■ EXERCISE OBJECTIVE
Could the lines from the one containing "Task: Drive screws" through the end of the material below be returned exactly, with nothing else?
··· MATERIAL PROVIDED
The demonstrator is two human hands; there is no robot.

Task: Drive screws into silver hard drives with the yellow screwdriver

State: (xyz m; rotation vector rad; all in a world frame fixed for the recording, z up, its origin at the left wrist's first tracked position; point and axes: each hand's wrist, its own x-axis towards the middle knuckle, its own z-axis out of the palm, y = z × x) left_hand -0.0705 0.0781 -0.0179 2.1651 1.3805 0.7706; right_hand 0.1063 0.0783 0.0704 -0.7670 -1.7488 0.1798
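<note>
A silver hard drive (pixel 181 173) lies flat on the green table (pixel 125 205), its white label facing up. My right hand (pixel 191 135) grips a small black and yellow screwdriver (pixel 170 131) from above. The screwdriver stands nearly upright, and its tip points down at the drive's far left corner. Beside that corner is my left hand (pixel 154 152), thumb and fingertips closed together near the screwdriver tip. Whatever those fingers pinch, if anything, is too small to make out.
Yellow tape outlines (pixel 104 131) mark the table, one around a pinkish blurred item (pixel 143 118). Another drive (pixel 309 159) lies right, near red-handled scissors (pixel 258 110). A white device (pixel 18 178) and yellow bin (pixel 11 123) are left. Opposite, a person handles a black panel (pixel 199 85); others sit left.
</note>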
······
■ RESPONSE
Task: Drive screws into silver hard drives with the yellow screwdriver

State: (xyz m; rotation vector rad; all in a world frame fixed for the recording, z up, its origin at the left wrist's first tracked position; point and axes: each hand's wrist, its own x-axis towards the middle knuckle, its own z-axis out of the palm, y = z × x) left_hand -0.0705 0.0781 -0.0179 2.1651 1.3805 0.7706; right_hand 0.1063 0.0783 0.0704 -0.7670 -1.7488 0.1798
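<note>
A silver hard drive (pixel 181 173) lies flat on the green table (pixel 125 205), its white label facing up. My right hand (pixel 191 135) grips a small black and yellow screwdriver (pixel 170 131) from above. The screwdriver stands nearly upright, and its tip points down at the drive's far left corner. Beside that corner is my left hand (pixel 154 152), thumb and fingertips closed together near the screwdriver tip. Whatever those fingers pinch, if anything, is too small to make out.
Yellow tape outlines (pixel 104 131) mark the table, one around a pinkish blurred item (pixel 143 118). Another drive (pixel 309 159) lies right, near red-handled scissors (pixel 258 110). A white device (pixel 18 178) and yellow bin (pixel 11 123) are left. Opposite, a person handles a black panel (pixel 199 85); others sit left.
</note>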

This finishes the answer to the exercise.